» Task instructions
What do the lines say from the start of the entries through the one containing "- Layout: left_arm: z"? Repeat them exactly.

[Stored records]
=-=-=-=-=
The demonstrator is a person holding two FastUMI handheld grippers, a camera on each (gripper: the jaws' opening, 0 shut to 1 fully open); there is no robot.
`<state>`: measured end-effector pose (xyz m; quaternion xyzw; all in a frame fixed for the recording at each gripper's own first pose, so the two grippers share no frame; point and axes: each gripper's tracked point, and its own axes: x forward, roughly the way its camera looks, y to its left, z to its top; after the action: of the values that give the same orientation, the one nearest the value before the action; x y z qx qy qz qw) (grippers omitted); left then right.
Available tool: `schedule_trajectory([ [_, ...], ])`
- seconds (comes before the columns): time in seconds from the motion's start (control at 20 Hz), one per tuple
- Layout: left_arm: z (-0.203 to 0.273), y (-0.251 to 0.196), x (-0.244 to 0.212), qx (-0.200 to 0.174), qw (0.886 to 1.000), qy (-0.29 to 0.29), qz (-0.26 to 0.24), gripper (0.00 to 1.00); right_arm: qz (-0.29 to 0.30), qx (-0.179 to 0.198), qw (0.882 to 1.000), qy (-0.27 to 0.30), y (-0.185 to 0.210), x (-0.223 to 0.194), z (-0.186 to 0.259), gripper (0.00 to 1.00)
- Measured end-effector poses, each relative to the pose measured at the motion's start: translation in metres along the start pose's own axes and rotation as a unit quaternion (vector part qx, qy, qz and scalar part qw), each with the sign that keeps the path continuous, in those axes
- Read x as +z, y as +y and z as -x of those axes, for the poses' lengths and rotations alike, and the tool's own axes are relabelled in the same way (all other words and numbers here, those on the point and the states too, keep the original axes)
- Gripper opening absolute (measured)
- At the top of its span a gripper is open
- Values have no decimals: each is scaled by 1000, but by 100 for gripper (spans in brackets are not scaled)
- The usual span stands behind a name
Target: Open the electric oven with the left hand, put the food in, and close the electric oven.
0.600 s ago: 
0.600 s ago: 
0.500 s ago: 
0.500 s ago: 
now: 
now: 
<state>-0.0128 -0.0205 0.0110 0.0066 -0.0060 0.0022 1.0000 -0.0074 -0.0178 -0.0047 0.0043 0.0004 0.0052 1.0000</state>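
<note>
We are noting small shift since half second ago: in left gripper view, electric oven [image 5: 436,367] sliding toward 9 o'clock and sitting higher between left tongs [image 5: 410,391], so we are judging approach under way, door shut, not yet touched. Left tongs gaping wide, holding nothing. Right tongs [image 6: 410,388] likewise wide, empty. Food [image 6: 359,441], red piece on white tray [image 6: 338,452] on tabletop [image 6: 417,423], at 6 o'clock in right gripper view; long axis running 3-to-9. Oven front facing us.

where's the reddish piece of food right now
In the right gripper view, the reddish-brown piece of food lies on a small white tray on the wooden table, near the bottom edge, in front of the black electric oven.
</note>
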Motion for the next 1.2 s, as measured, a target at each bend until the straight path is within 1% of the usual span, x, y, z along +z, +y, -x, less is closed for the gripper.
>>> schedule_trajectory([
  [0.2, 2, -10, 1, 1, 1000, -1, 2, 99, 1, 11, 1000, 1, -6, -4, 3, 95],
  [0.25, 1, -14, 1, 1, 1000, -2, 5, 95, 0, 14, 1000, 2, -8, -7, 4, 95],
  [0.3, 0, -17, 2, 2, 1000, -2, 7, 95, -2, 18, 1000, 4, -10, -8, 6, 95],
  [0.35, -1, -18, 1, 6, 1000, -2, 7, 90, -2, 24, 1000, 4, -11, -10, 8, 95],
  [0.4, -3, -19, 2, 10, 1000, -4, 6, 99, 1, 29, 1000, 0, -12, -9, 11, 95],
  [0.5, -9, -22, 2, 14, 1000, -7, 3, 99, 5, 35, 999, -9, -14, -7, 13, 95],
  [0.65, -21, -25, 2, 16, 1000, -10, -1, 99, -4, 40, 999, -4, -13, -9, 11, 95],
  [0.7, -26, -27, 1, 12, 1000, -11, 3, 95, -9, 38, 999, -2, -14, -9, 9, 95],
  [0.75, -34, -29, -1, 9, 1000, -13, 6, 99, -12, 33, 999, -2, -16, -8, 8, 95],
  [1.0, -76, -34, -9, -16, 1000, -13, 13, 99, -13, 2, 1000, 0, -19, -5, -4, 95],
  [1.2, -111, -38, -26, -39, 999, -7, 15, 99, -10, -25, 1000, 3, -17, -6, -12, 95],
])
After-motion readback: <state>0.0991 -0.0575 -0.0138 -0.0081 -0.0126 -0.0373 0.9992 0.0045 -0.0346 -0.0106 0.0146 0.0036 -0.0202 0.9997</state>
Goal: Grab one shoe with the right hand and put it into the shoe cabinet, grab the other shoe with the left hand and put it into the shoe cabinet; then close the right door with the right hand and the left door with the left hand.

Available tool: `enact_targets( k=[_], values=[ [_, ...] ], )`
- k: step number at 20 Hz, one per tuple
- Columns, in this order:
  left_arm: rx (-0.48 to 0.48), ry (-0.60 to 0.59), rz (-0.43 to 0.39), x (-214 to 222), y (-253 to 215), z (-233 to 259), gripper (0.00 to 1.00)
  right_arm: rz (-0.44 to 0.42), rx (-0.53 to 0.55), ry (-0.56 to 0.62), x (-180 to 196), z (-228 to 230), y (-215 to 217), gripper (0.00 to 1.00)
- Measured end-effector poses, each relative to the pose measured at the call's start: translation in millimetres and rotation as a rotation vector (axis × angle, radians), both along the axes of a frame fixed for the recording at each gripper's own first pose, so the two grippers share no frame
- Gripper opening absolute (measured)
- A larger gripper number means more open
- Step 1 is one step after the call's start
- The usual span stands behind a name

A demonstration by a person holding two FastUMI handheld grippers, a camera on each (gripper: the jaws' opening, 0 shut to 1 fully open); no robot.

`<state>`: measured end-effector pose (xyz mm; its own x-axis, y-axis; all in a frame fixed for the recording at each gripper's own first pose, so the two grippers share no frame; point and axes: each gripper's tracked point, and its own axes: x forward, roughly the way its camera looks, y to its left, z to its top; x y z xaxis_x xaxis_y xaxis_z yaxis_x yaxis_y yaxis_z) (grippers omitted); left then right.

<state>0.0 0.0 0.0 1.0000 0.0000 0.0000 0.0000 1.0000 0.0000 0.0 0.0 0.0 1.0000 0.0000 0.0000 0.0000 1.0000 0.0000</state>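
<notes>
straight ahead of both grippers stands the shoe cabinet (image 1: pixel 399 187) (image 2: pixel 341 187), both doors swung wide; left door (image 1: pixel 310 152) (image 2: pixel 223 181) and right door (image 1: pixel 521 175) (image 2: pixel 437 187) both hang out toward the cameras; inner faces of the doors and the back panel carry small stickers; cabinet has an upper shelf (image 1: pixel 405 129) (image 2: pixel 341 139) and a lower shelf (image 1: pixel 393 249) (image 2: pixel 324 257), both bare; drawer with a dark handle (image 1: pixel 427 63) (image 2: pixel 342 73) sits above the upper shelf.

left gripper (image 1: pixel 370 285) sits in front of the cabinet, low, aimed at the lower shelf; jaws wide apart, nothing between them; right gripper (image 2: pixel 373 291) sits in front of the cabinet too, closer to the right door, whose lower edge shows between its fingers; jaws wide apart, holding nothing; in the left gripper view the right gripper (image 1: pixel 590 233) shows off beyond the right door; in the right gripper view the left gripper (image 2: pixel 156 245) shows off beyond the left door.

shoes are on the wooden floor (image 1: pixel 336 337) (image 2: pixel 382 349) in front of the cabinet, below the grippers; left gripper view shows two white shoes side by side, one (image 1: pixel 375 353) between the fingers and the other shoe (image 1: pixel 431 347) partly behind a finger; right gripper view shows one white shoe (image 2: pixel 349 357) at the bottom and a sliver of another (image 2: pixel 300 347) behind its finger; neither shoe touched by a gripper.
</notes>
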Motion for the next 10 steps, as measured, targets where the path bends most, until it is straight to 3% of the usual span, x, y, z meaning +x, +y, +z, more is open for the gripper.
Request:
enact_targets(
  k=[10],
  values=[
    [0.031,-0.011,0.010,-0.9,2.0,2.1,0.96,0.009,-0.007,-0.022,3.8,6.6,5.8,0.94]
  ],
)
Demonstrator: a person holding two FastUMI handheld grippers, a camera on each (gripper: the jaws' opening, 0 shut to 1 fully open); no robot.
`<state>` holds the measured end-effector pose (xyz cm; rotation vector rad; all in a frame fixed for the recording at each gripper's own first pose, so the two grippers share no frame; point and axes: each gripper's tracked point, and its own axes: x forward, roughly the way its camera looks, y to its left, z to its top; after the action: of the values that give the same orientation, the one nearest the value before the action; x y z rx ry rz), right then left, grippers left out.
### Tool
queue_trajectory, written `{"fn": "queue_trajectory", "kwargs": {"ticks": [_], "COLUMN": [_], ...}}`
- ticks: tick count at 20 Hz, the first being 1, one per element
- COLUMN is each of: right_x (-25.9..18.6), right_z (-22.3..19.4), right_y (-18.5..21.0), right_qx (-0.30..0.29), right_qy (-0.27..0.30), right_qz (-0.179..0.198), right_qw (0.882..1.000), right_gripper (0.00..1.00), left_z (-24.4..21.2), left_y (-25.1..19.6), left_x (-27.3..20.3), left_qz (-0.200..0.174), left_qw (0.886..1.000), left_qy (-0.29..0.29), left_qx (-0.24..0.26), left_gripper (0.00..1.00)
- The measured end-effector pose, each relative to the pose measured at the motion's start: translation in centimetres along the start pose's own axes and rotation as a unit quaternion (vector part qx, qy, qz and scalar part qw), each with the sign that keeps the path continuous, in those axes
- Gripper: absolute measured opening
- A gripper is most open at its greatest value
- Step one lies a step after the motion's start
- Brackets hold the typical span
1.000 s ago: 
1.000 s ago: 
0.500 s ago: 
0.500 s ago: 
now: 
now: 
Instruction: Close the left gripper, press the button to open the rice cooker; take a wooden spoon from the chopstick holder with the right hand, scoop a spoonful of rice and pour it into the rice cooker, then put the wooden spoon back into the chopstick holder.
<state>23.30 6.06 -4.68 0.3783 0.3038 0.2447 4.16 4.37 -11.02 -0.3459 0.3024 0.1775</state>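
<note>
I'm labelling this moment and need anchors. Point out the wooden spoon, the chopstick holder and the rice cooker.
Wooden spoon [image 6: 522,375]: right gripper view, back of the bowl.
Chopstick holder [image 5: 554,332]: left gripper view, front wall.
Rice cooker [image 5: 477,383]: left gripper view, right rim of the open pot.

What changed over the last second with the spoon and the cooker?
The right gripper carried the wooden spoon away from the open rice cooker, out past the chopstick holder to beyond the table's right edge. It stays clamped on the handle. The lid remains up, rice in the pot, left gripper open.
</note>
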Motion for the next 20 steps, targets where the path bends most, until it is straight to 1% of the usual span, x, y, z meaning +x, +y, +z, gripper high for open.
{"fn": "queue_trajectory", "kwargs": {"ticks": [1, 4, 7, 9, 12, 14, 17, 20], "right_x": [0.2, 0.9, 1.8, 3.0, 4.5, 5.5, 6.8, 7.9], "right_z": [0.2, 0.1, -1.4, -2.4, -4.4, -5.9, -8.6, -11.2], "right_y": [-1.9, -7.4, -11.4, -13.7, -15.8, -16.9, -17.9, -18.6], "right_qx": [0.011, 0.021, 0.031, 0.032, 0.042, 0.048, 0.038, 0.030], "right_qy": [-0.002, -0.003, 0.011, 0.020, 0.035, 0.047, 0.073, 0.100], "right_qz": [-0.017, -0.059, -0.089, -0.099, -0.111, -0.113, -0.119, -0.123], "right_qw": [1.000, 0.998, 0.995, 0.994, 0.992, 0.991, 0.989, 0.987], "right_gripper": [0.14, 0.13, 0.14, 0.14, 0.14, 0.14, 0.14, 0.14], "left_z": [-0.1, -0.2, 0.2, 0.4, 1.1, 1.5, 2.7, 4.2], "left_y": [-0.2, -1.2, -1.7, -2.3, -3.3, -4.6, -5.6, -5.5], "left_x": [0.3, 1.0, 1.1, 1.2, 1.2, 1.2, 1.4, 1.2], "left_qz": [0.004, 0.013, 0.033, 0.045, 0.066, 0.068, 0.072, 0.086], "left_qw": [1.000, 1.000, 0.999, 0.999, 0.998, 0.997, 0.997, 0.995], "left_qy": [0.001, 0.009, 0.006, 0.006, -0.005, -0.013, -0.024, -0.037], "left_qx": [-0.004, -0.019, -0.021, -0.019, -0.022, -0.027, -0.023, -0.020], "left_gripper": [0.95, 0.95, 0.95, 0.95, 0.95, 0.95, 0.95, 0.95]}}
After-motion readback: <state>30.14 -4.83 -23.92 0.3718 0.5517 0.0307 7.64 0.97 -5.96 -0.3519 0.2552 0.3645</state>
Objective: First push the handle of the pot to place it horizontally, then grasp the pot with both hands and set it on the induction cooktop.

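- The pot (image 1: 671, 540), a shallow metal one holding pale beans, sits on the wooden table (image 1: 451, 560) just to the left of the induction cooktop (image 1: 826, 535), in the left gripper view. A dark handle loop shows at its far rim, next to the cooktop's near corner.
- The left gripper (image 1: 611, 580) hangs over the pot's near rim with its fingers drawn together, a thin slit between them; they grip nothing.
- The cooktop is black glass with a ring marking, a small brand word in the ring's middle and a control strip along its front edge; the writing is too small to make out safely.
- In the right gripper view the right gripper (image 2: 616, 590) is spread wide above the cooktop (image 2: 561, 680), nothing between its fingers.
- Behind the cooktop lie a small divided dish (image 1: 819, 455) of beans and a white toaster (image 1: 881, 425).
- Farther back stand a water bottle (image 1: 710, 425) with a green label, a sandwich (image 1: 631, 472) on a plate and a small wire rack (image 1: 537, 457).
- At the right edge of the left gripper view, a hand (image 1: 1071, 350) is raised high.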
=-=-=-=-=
» Exercise answer
The demonstrator is a person holding two FastUMI handheld grippers, a camera on each (gripper: the jaws' opening, 0 shut to 1 fully open); there is no robot.
`<state>`: measured end-effector pose (xyz m; quaternion xyzw; all in a frame fixed for the recording at each gripper's own first pose, so the two grippers share no frame; point and axes: each gripper's tracked point, and its own axes: x forward, roughly the way its camera looks, y to its left, z to its top; after the action: of the values that give the same orientation, the one nearest the value before the action; x y z qx qy qz qw) (grippers omitted); left then right.
Available tool: `schedule_trajectory([ [_, ...], ])`
- seconds (comes before the columns): time in seconds from the motion's start (control at 20 Hz), one per tuple
- Layout: left_arm: z (-0.203 to 0.273), y (-0.251 to 0.196), x (-0.244 to 0.212), qx (-0.200 to 0.174), qw (0.886 to 1.000), qy (-0.29 to 0.29), qz (-0.26 to 0.24), gripper (0.00 to 1.00); right_arm: qz (-0.29 to 0.30), qx (-0.179 to 0.198), qw (0.882 to 1.000), qy (-0.27 to 0.30), y (-0.185 to 0.210), x (-0.223 to 0.194), z (-0.186 to 0.259), gripper (0.00 to 1.00)

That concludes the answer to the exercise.